Visualizing Scientific Data: An essential component of research

Visionlearning has updated this module since its original publication. For more comprehensive information on visual aids and data, please go to Data: Using Graphs and Visual Data.

Since the mid-1600s, when Isaac Newton first made it a habit to take precise measurements of the phenomena he studied, data have been a fundamental component of any scientific endeavor. Scientists in different fields collect data in many different forms, from the magnitude and location of earthquakes to the length of finch beaks to the concentration of carbon dioxide in the atmosphere and so on. Although data are initially compiled in tables or databases, they are inevitably displayed in a graphic form to help scientists visualize and interpret the variation within the data. This graphic form may be a graph or pie chart, a map or cross-section, or an animation.

Figure 1: Excerpt of a data table of atmospheric CO2 measured at Mauna Loa. Data was obtained from the Carbon Dioxide Information Analysis Center. Click on the graphic to see the whole table.

Pure tables of numbers can be difficult to interpret. Imagine trying to identify any long-term trends in this data table of atmospheric carbon dioxide concentrations taken over several years at Mauna Loa (click on the table to the right to see all of the data).

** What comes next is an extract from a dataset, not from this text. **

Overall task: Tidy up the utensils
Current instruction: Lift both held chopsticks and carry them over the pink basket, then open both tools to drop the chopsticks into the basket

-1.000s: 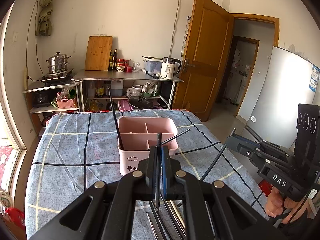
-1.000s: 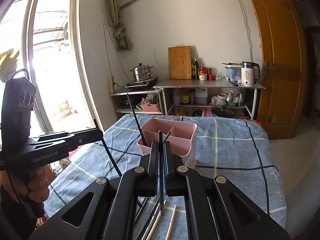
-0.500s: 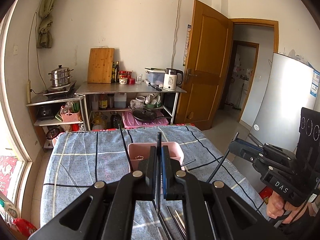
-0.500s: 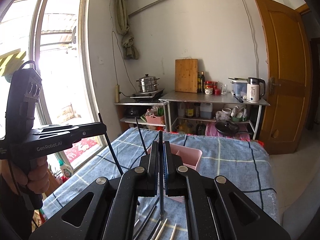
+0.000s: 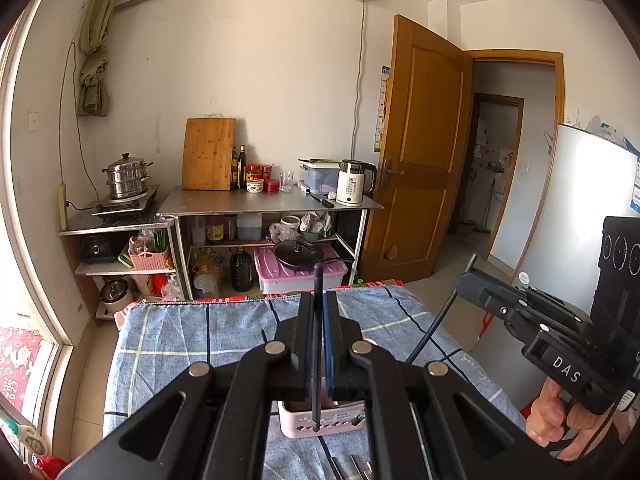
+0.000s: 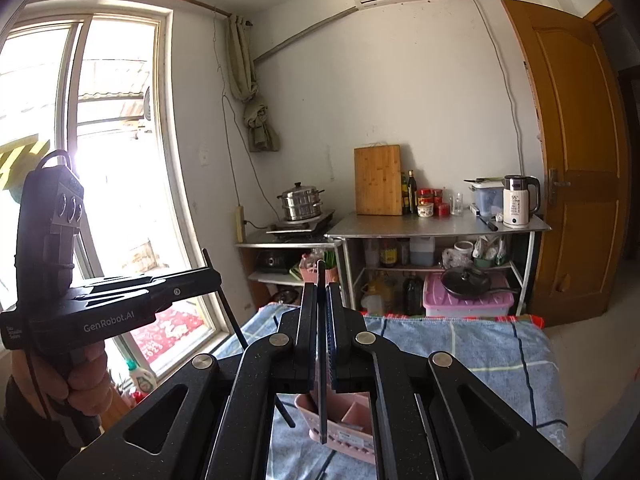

It is difficult for most people to make sense of that much numerical information. If, however, we take the exact same data and plot it on a graph, here's what it looks like:

Figure 2: Atmospheric CO2 measured at Mauna Loa. This is a famous graph called the Keeling Curve (courtesy NASA).

The x-axis, or the horizontal axis, shows the variable of time in units of years, and the y-axis, or the vertical axis, shows the range of the variable of carbon dioxide (CO2) concentration in units of parts per million (ppm). Thus, the graph is showing us the change in atmospheric CO2 concentrations over time. The dark blue line shows average annual CO2 concentrations as listed in the right-hand column of the table. The light blue line represents all of the monthly numerical data from the table above. While a keen observer may have been able to pick out of the table the increasing average annual CO2 concentrations seen in the dark blue trend line, it would have been very difficult for even the most highly trained scientist to note the yearly cycling in atmospheric CO2 that the light blue trend line easily demonstrates.

Graphing data is just a first step. A more important role that graphs play is helping scientists to interpret their data – in other words, what do all of the numbers really mean? On the graph, it is easy to see that the concentration of atmospheric CO2 steadily rose over time, from a low of about 315 ppm in 1958 to a current level of about 373 ppm. Within that long-term trend, there are annual cycles of about 5 ppm. The next step in interpretation involves explaining why there is a long-term rise in atmospheric CO2 concentrations on top of an annual fluctuation – now we need to move beyond the graph itself and put it into context. In this case, the annual cycles of about 5 ppm CO2 concentrations are related to natural, seasonal changes. Most scientists agree, however, that the long-term increase is related to the growing number of human activities that release CO2, such as burning fossil fuels (see our Carbon Cycle module for more information on this topic).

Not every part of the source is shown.